→ **Work task**
Show every line from the data below that includes "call".

→ **Dataset entries**
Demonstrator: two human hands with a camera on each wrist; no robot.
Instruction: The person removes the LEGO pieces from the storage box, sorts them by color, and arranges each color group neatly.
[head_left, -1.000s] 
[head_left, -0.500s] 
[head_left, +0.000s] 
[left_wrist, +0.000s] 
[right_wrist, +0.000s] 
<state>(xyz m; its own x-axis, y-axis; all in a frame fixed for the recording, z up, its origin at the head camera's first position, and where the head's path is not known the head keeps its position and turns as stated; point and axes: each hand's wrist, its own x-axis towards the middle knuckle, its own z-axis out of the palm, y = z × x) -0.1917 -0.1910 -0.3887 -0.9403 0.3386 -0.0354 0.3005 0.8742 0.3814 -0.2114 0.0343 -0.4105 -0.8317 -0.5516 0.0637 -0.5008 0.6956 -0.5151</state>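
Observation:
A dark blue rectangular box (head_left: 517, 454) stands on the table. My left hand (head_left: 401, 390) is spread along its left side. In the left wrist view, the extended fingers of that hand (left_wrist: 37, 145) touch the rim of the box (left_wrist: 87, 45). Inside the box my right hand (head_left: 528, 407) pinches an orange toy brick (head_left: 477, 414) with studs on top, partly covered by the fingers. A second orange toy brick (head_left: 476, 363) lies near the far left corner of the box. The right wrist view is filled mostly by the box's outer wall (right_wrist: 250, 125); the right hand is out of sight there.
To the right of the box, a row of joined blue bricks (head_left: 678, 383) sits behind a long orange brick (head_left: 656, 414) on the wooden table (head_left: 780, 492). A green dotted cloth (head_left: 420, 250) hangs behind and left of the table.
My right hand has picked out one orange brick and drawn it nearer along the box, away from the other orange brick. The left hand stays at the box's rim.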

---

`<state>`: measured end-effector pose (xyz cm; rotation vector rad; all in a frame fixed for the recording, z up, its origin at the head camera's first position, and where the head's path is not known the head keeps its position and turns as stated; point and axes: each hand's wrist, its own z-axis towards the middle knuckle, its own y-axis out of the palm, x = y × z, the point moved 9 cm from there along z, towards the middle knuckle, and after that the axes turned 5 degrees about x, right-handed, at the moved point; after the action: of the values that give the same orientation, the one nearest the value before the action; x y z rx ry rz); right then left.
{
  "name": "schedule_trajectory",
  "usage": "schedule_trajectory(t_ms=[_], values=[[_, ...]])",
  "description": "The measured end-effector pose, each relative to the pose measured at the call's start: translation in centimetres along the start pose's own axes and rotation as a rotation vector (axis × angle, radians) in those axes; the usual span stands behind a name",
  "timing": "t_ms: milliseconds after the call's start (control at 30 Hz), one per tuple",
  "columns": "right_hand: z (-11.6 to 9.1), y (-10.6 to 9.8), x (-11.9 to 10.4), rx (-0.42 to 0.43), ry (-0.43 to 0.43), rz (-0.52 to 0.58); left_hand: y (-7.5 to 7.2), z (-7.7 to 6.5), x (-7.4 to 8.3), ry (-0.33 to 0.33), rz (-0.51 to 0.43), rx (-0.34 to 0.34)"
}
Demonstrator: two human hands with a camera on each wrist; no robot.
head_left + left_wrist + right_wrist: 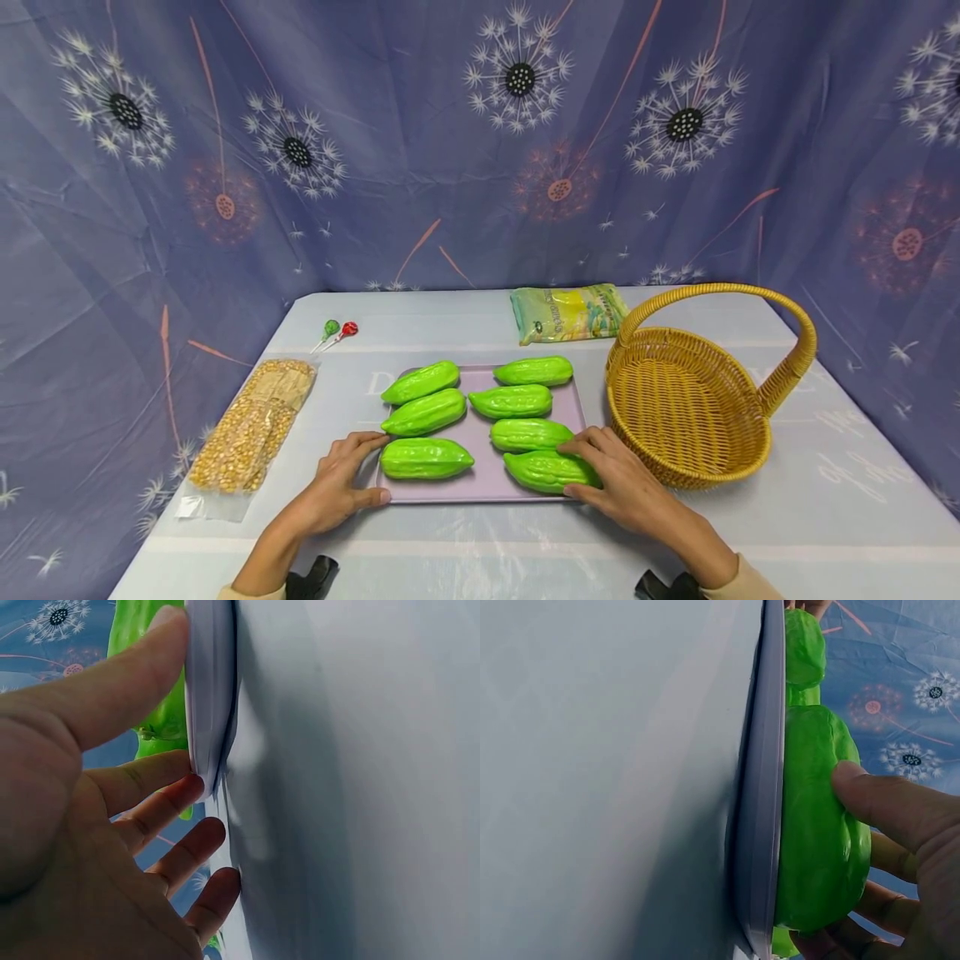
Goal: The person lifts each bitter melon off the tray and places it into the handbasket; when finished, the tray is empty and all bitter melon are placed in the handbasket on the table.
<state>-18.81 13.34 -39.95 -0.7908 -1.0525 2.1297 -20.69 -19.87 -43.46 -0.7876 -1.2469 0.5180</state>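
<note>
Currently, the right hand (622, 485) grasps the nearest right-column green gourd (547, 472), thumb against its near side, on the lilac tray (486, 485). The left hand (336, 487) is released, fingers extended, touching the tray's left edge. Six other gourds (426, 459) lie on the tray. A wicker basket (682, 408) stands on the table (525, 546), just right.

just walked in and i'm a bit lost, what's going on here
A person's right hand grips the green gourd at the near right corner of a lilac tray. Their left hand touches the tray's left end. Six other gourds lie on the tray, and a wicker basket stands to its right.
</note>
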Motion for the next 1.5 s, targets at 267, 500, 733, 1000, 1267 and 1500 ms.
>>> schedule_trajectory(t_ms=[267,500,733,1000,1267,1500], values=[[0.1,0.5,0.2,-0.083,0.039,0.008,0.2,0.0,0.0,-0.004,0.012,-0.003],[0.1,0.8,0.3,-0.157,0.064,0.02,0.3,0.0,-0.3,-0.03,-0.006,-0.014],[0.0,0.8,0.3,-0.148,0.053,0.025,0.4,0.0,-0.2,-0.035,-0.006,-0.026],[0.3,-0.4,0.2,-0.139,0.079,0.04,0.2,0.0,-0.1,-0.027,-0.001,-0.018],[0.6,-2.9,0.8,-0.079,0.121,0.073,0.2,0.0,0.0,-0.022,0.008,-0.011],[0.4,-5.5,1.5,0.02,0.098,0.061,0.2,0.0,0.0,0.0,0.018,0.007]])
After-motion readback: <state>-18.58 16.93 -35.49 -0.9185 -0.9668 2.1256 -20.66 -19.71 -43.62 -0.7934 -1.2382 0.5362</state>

→ **Written response**
  "description": "The measured end-effector pose, each relative to the pose measured at the call's start: translation in centimetres along the start pose's own axes and rotation as a rotation vector (axis × angle, radians) in those axes; the usual span stands behind a name",
  "timing": "t_ms: milliseconds after the call's start (control at 30 Hz), one per tuple",

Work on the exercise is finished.